> **Assignment**: Check every line of the records below for the string "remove" and copy the ones that have it.

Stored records
=== Begin Enclosure ===

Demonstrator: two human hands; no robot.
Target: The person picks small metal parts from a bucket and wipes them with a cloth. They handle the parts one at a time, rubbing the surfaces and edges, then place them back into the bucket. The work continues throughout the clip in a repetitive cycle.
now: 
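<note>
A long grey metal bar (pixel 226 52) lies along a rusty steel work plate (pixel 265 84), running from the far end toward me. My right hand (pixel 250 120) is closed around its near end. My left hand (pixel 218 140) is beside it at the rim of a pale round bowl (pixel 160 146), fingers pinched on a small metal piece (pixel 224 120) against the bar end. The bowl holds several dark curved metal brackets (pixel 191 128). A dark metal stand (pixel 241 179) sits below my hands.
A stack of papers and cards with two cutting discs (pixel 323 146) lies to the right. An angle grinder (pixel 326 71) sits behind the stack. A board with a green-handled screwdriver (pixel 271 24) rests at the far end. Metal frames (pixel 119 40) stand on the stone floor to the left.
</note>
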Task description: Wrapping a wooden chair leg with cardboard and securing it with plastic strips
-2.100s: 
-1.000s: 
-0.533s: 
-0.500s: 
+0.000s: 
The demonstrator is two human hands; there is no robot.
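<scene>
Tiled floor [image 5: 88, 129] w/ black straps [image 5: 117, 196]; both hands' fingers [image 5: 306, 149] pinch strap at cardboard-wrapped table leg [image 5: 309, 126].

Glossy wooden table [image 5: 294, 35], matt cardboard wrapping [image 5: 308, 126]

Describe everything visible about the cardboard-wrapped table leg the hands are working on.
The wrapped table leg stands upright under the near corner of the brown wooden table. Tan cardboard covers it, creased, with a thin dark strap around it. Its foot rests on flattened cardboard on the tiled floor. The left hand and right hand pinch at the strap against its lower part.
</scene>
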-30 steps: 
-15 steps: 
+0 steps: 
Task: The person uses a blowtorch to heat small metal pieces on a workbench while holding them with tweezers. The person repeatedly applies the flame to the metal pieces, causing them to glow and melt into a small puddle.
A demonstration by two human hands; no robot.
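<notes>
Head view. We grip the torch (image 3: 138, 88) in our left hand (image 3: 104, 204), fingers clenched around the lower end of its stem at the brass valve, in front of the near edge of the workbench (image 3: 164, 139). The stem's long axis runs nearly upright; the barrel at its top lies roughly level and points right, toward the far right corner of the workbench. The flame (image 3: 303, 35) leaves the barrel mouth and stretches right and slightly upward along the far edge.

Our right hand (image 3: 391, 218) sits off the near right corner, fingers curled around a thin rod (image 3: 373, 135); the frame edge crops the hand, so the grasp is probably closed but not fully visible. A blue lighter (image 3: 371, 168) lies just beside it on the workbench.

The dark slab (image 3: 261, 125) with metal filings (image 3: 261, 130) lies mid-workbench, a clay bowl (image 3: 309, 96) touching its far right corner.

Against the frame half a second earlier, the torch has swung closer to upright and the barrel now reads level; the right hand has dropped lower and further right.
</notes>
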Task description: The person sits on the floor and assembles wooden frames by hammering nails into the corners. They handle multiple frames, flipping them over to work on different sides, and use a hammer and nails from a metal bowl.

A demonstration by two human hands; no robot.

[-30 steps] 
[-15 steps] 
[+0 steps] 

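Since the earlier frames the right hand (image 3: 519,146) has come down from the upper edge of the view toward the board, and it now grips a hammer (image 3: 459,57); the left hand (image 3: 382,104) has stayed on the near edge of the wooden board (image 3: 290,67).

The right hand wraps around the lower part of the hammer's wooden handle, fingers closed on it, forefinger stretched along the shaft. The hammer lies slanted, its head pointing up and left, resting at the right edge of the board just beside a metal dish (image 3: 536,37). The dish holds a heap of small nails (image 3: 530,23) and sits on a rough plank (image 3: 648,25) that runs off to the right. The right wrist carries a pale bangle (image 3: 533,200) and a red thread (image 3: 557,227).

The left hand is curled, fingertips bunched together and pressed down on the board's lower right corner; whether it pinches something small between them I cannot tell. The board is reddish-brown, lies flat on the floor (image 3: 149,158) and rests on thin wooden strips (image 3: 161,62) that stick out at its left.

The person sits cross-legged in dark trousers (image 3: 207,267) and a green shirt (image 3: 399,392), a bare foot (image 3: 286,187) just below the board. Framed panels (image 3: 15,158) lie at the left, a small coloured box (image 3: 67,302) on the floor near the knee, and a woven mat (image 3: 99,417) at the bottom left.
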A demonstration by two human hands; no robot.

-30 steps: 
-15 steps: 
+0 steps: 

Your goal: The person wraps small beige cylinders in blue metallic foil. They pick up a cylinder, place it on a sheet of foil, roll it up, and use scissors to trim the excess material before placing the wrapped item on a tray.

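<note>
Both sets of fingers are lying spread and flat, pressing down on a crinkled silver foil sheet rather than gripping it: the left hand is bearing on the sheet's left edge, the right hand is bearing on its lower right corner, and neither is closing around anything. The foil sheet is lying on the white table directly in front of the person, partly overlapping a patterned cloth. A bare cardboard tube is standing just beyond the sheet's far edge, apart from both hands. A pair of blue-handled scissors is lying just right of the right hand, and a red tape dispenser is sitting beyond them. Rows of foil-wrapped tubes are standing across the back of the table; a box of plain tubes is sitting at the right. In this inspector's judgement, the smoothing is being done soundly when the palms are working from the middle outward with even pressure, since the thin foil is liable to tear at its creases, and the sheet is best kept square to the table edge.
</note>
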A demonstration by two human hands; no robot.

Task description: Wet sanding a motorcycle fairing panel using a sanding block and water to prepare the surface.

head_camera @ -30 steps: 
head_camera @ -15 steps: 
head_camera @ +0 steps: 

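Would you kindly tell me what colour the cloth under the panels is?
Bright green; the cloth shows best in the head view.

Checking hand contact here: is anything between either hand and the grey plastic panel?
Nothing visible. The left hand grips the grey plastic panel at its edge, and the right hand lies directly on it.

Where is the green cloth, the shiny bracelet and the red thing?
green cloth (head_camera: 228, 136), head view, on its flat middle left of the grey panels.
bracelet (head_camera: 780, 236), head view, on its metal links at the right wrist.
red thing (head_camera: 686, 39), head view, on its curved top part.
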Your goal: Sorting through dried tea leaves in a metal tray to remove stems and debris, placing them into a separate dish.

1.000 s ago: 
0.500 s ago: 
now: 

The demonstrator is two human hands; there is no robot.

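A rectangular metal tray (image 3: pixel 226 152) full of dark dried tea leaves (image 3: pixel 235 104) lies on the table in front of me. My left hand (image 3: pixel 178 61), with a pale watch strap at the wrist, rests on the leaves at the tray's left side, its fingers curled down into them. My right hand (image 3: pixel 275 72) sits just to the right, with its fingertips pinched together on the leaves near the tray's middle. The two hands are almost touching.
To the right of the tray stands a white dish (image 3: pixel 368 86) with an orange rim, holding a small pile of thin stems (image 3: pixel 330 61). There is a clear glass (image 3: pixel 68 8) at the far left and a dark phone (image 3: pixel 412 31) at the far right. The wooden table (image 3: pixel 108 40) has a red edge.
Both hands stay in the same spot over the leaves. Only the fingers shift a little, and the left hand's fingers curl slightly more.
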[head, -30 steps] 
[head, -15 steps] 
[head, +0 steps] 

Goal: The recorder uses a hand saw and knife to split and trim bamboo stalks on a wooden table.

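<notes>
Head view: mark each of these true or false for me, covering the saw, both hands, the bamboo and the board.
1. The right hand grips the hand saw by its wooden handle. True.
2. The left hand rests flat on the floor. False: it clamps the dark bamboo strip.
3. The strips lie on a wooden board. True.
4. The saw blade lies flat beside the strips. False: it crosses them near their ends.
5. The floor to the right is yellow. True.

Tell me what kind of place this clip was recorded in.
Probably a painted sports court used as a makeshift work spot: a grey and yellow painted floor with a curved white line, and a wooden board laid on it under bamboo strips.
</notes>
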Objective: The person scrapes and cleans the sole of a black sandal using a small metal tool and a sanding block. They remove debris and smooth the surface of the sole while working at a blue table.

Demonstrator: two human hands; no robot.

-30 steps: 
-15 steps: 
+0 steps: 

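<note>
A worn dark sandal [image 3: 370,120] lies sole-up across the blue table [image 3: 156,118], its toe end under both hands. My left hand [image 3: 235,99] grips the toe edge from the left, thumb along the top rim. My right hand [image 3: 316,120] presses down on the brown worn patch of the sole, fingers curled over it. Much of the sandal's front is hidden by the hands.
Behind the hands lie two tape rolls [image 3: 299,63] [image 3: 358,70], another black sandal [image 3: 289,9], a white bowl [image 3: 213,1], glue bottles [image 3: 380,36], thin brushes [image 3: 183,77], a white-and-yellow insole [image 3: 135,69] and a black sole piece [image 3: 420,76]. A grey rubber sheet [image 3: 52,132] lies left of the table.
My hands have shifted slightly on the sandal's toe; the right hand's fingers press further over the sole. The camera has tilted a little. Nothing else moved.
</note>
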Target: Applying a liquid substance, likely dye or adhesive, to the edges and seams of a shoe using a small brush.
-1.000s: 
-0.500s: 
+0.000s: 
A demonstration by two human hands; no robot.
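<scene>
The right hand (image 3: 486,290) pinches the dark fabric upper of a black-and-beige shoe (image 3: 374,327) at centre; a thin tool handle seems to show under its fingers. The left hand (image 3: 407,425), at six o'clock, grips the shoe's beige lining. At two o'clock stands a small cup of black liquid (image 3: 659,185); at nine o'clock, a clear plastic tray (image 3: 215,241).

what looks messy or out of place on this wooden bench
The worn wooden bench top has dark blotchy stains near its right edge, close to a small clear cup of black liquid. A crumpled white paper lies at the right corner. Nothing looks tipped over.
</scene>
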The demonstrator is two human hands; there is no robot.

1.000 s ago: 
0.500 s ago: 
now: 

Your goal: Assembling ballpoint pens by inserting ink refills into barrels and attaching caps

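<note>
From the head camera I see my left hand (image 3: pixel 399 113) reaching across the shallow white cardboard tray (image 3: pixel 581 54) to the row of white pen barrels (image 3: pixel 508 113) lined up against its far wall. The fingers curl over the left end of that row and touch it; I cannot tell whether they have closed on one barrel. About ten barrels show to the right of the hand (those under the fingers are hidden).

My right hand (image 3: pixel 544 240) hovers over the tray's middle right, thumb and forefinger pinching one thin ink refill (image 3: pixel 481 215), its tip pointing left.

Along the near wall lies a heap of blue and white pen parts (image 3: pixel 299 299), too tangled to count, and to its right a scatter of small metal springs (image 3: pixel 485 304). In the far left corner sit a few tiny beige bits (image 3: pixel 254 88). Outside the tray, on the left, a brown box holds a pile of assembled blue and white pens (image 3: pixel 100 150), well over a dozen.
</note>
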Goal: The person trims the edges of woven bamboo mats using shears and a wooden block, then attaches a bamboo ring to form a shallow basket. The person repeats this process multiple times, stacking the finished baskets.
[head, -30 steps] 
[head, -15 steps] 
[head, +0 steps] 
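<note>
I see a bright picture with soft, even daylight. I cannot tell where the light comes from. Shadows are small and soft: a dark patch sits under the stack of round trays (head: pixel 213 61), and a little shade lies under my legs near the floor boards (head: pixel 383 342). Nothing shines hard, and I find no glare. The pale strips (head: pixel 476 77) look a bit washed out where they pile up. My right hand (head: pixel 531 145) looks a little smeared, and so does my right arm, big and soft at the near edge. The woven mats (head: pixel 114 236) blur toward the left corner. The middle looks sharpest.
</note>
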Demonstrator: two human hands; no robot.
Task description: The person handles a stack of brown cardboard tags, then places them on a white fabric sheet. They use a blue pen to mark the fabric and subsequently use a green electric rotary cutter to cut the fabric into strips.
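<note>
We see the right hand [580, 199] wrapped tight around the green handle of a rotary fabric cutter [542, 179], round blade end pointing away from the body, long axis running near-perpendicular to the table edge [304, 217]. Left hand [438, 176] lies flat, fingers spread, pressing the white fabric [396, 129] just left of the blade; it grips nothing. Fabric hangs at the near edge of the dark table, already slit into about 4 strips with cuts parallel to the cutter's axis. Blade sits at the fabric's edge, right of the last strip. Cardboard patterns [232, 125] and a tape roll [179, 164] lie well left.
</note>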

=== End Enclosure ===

> **Answer to this exercise**:
Your goal: Sorting through dried tea leaves in a metal tray to remove stems and debris, placing them into a separate dish.
Objective: The person scrapes and cleans the sole of a black sandal using a small metal tool and a sanding block. They remove debris and smooth the surface of the sole while working at a blue table.

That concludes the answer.